In 2011, the patient’s treatment regimen was changed to ustekinumab (45 mg); however, his PASI score remained stable at 6-8, with persistent involvement of the thigh lesion (Figure 1A). A skin biopsy obtained in 2014 from the affected area (Figure 1B) revealed histopathologic findings of hyperkeratosis, parakeratosis with mild underlying hypogranulosis, psoriasiform regular acanthosis, and superficial perivascular lymphocytic infiltration (Figures 1C-1D), findings consistent with chronic, treated psoriasis-supporting the diagnosis of superimposed linear psoriasis.

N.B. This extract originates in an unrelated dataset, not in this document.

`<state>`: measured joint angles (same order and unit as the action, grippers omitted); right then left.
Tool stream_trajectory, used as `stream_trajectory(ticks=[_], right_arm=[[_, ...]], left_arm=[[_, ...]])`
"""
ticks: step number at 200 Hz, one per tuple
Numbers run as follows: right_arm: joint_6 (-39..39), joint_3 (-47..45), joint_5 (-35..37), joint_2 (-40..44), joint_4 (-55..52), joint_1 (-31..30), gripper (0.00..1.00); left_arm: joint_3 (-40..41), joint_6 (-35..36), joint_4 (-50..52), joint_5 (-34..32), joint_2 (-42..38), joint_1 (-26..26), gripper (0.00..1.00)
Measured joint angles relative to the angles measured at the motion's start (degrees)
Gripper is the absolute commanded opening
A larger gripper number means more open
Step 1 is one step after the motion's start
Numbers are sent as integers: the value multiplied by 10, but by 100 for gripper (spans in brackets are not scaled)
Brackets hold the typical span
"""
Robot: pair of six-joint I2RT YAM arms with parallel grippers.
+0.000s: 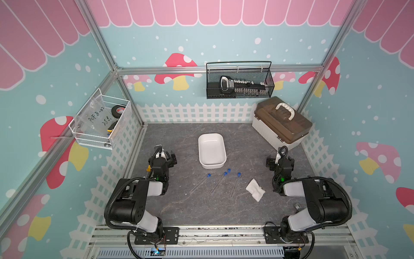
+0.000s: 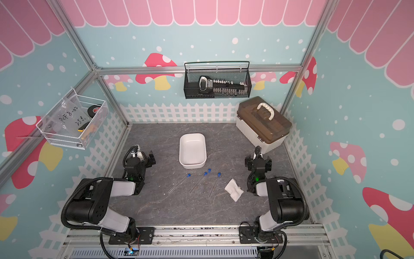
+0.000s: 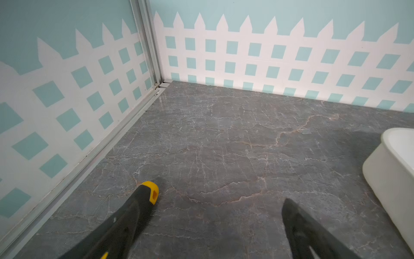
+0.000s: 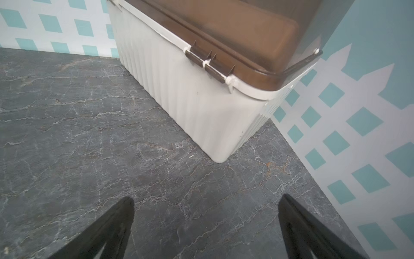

Cutaneous and histological findings (hematoxylin and eosin stain) of the linear lesionA, B: Pruritic, scaly erythematous plaques and papules with excoriations on the right thigh along Blaschko’s lines; B: A skin biopsy from the right thigh; C: Hyperkeratosis and psoriasiform regular acanthosis seen on low-power magnification; D: Parakeratosis with mild underlying hypogranulosis and lymphocytic infiltration around the superficial dermal vessels (rectangular box) seen on high-power magnificationThe scale bars are 500 µm in image C and 250 µm in image D.
Ustekinumab was subsequently increased to 90 mg in 2015, resulting in a modest reduction of the PASI score to 4-5. However, the linear lesion remained refractory, despite concomitant use of a topical combination of corticosteroids and vitamin D3 analogues (Figures 2A-2B). The initiation of guselkumab in 2019 failed to yield any clinical improvement. In 2020, risankizumab was introduced, leading to a marked improvement in generalized psoriasis with a PASI score reduction to 1.6 within eight months; however, the linear lesion persisted without significant change (Figure 2C). Given the patient’s strong desire for complete lesion clearance, bimekizumab therapy was initiated at age 45, three years after starting risankizumab. Remarkably, complete PASI clearance was achieved within four weeks of treatment initiation, and the previously recalcitrant linear lesion began to show clinical improvement. After one year of continued bimekizumab therapy, the linear lesion demonstrated marked improvement in both thickness and hyperkeratosis, with a notable decrease in pruritus (Figure 2D), indicating substantial therapeutic benefit. Notably, no apparent drug-related adverse events were observed throughout the treatment course.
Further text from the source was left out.